A ministra da Saúde realçou esta segunda-feira que o Governo admite que há vários cenários possíveis para o desconfinamento, apontando o ensino como o setor prioritário.

É coerente que se pense que num processo de reversão se inicie pelo ensino”, diz Marta Temido, lembrando que foram as escolas as primeiras a encerrar.

Segundo a ministra, temos de melhorar a resposta em outras áreas e apostar no processo de vacinação. "A saúde está em todas as políticas, mas, independentemente de o desconfinamento estar a ser discutido, este ainda não é o momento”, destaca, sublinhando que não podemos “passar de um extremo para o outro”.

No final da reunião no Infarmed, Marta Temido assumiu que este "ainda não é o momento de falar de tempos e de modos. Lá chegaremos”.

Tendo o Governo referido várias vezes que o último encerramento que desejaria ter feito era o das atividade escolares, é coerente que um processo de reversão se inicie pelas atividades escolares”, salienta a ministra, sublinhando o número elevado de internamentos por covid-19: “ Temos, neste momento, internados em cuidados intensivos por Covid o número de doentes que devíamos ter em não-Covid”.

Marta Temido reforçou que o índice de transmissibilidade é o mais baixo da Europa. No entanto e apesar da redução, ainda está a um nível demasiado elevado. A ministra salienta também que o índice de mobilidade aumentou ligeiramente na última semana.

Este é um aspeto que deve suscitar atenção, na medida em que sabemos que os valores a que chegámos são valores que resultam de um esforço e, se esse esforço se inverter, voltaremos a atingir números de incidência e números de risco de transmissão que não são compatíveis com o que precisamos de garantir", afirma.

Questionada sobre a diminuição do número de testes realizados no mês de fevereiro, a ministra afirma que Portugal ocupa a sétima posição no ranking de países que mais testa. "Fevereiro foi o terceiro melhor desde o início da pandemia".
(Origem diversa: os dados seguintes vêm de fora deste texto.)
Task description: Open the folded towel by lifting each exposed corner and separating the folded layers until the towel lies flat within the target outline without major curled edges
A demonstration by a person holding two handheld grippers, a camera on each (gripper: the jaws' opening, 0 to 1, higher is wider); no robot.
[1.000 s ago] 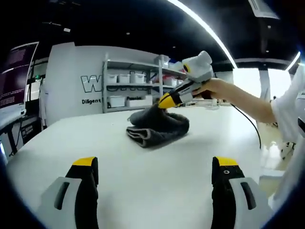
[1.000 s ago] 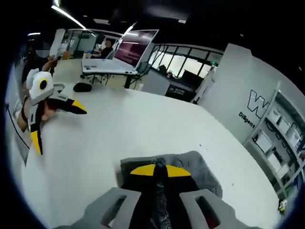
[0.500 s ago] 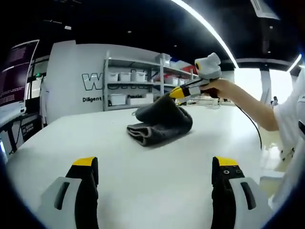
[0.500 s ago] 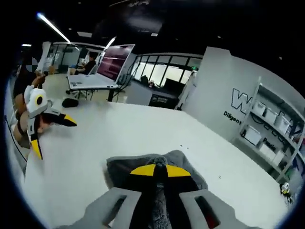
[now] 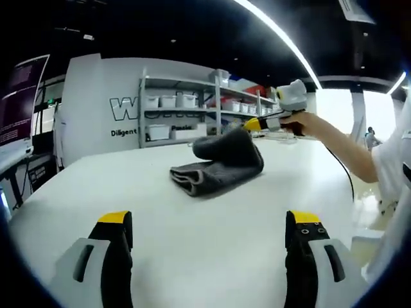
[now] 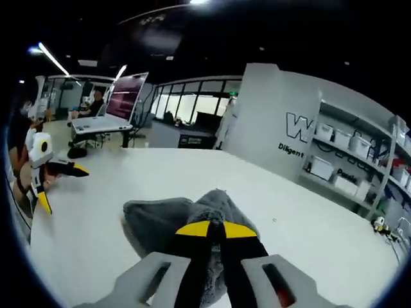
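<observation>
Right gripper (image 6: pixel 216 230) raised towel (image 5: pixel 221 163) corner higher, peeling back.

My left gripper (image 5: pixel 209 234) hovers with jaws spread wide near the towel (image 5: pixel 218 165); my right gripper (image 6: pixel 216 229) pinches its raised layer, seemingly clamped tight.

The pinched corner of the grey towel (image 6: pixel 192 221) is hidden between the right gripper (image 6: pixel 216 226)'s closed jaws; the wall lettering (image 5: pixel 131 110) beyond the claw is cut off by the shelving unit (image 5: pixel 186 109); bins (image 6: pixel 334 173) there are too small to read; the distant seated person (image 6: pixel 96 102) is blurred
</observation>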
A diminuição no número de testes pode ser explicada pelo enquadramento: "Há a tendência para que a diminuição de casos se traduza na diminuição de testes”, afirma.
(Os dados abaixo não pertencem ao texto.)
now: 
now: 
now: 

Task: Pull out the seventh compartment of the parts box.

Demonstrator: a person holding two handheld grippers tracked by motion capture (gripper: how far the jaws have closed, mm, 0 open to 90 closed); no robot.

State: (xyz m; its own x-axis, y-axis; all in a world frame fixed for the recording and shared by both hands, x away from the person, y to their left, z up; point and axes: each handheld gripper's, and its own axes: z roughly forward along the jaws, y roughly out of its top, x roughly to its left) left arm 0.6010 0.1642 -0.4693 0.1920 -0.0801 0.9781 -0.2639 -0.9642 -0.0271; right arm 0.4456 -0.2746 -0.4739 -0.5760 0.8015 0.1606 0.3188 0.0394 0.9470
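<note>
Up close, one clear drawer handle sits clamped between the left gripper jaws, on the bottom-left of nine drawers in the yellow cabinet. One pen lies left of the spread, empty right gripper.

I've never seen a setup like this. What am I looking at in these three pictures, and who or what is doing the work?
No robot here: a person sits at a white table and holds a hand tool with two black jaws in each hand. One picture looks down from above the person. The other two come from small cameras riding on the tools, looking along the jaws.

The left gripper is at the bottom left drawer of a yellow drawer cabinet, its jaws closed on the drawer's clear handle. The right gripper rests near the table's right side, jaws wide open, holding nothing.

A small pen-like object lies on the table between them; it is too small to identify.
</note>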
A governante afirmou ainda que os testes PCR através da saliva são uma opção válida e a DGS e o Instituto Nacional Ricardo Jorge estão a ultimar os detalhes para que esta possibilidade avance. "Esta solução já existe no mercado e é reconhecida pelo Infarmed".

Esta estratégia está a ser preparada e provavelmente entrará em vigor nos próximos dias.
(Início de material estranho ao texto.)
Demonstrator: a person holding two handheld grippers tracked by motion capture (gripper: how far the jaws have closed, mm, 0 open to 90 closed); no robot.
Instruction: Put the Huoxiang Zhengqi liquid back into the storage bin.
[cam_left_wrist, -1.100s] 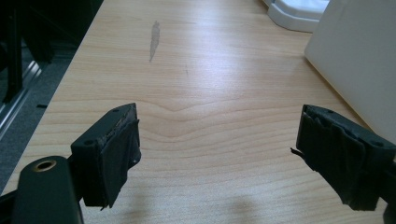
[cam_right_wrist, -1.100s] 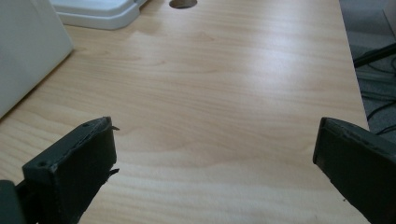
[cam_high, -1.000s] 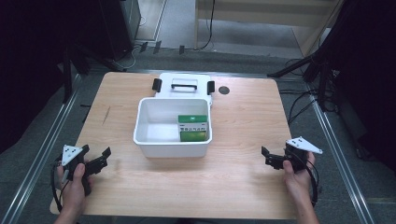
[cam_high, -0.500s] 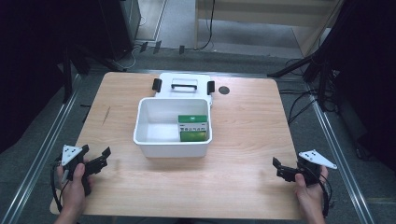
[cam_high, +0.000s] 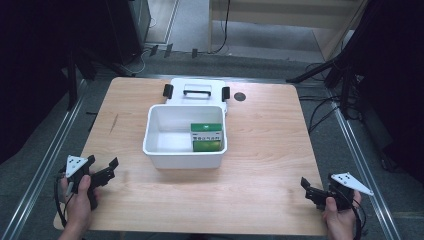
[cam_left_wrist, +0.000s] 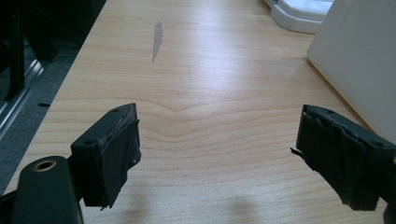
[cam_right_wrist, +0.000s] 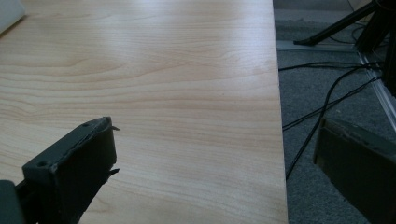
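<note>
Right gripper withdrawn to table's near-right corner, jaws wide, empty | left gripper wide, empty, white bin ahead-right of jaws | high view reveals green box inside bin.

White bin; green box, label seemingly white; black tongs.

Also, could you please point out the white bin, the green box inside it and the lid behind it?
white bin (cam_high: 183, 159): high view, on its near outer wall.
green box (cam_high: 206, 139): high view, on its top face.
lid (cam_high: 196, 90): high view, on its handle.
</note>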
Sobre o processo de vacinação, Marta Temido afirma que está a ser trabalhada uma orientação sobre a inoculação em farmácias comunitárias, ainda que a escassez de vacinas e o próprio armazenamento adiem esta possibilidade.

Marta Temido afirma que “tudo será feito” para chegar à imunidade de grupo no final do verão, realçando o objetivo de ter 70% da população vacinada.

"Vamos avaliando e partilhando com a população”, sustenta, adicionando que os peritos concordam que haja a definição de critérios objetivos para o controlo da pandemia.